• **Available data**:

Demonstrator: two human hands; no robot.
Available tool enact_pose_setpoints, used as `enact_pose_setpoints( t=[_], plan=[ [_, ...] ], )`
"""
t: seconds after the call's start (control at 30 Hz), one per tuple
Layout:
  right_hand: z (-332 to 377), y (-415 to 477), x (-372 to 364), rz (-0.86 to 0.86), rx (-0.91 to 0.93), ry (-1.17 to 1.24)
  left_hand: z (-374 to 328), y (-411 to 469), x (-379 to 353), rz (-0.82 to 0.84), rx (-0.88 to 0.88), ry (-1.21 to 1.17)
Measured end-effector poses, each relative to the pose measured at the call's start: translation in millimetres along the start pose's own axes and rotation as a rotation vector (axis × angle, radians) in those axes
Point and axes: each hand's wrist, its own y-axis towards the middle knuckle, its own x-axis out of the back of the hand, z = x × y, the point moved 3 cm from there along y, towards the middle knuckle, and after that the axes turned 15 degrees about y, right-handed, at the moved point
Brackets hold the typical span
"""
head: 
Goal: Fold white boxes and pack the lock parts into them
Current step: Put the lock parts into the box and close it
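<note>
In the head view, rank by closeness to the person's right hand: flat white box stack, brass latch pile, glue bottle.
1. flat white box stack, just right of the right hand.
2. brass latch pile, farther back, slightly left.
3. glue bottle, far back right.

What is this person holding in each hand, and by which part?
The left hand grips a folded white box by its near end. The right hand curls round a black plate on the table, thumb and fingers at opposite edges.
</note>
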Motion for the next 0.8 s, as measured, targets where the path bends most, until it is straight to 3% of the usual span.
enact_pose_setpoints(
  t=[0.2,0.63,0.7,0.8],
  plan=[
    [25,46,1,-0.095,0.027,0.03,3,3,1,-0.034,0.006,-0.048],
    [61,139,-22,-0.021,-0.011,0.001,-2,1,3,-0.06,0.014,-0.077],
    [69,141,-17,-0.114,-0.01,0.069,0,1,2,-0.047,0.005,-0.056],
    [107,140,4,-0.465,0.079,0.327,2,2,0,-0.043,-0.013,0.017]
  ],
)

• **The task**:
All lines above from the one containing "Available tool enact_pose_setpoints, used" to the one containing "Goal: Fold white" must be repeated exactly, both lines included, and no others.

• **Response**:
Available tool enact_pose_setpoints, used as `enact_pose_setpoints( t=[_], plan=[ [_, ...] ], )`
"""
t: seconds after the call's start (control at 30 Hz), one per tuple
Layout:
  right_hand: z (-332 to 377), y (-415 to 477), x (-372 to 364), rz (-0.86 to 0.86), rx (-0.91 to 0.93), ry (-1.17 to 1.24)
  left_hand: z (-374 to 328), y (-411 to 469), x (-379 to 353), rz (-0.82 to 0.84), rx (-0.88 to 0.88), ry (-1.21 to 1.17)
Measured end-effector poses, each relative to the pose measured at the call's start: translation in millimetres along the start pose's own axes and rotation as a rotation vector (axis × angle, radians) in those axes
Point and axes: each hand's wrist, its own y-axis towards the middle knuckle, its own x-axis out of the back of the hand, z = x × y, the point moved 3 cm from there along y, towards the middle knuckle, and after that the axes turned 15 degrees about y, right-handed, at the moved point
Brackets hold the typical span
"""
head: 
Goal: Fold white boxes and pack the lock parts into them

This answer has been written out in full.